Since then it’s been everywhere: comments, memes about predictable outcomes, and sarcastic takes on obvious consequences. Personally, I love how something so simple can carry such a specific tone of mock surprise; it’s become one of those evergreen reaction images I still use when a friend feigns astonishment over totally expected results.
2026-02-05 22:34:09
4
Contributor Chef
Crazy how a single frame from a late-’90s cartoon became such a universal reaction image. The shocked, open-mouthed Pikachu face comes from the 'Pokémon' episode 'Bulbasaur and the Hidden Village', a scene that was originally part of the anime’s first run in the late 1990s. That specific screenshot — Pikachu mid-gasp with wide eyes and a round mouth — existed quietly in fandom screencaps for years before it caught fire as a meme.

It wasn’t until the late 2010s that the image straddled the line between niche fandom relic and mainstream internet template.
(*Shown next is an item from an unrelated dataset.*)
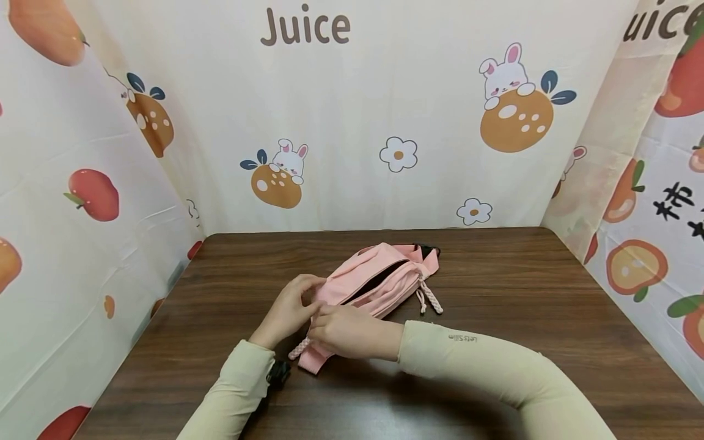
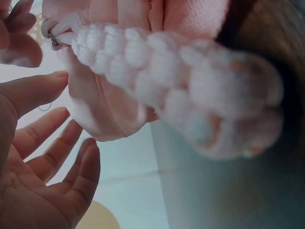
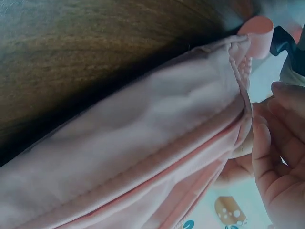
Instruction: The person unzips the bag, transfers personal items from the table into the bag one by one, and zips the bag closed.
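A pink waist bag (image 1: pixel 352 278) lies slantwise on the table, its top zipper partly open on a dark inside. My left hand (image 1: pixel 291 308) is at the bag's left end; in the left wrist view its fingers (image 2: pixel 57 148) are spread and loosely straight, with the thumb tip against the fabric. My right hand (image 1: pixel 343 330) is at the same end with bent fingers. In the right wrist view its fingertips (image 3: pixel 261 126) meet the bag's corner near a zipper line; whether they pinch anything is hidden. A braided pull cord (image 2: pixel 138 64) hangs beneath from a metal ring.
Another braided cord (image 1: pixel 431 297) hangs at the bag's right end, near a folded strap with a black buckle (image 1: pixel 426 249). A pink strap end (image 1: pixel 312 360) lies below the hands. Brown tabletop (image 1: pixel 495 287) surrounds the bag; printed curtains (image 1: pixel 352 122) stand behind and at the sides.
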`<action>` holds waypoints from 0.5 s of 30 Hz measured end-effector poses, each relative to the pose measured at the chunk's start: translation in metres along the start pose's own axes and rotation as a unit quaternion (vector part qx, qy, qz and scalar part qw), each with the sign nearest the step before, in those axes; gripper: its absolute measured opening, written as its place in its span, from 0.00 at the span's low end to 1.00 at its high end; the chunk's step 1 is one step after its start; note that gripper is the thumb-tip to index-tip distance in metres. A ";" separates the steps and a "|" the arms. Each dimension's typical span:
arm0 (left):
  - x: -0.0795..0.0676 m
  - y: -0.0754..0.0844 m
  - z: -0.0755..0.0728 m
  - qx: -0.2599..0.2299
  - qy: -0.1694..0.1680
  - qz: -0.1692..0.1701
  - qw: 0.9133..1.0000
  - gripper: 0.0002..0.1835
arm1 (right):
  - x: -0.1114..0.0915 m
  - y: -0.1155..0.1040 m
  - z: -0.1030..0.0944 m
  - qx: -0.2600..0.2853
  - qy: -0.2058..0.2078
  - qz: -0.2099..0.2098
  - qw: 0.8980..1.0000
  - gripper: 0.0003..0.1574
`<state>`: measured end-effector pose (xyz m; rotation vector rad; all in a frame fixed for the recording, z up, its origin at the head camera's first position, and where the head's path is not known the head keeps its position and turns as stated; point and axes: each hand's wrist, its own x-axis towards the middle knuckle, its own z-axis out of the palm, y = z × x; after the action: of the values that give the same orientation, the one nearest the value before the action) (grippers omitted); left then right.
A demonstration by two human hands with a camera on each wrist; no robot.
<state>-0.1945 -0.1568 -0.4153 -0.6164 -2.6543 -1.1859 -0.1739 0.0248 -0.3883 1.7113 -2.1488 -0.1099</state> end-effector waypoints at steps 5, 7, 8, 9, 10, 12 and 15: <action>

Around mid-2018 the image exploded on platforms like Twitter, Reddit, and Tumblr as people started using it to facetiously depict predictable shock or feigned surprise — you know, the classic “gets exactly what they deserved” punchline. From there it snowballed into hundreds of variations: text overlays, deepfakes, edits pairing it with political events, and even merch. I still chuckle when I see a clever new spin on it; it’s one of those rare memes that’s both timeless and endlessly flexible.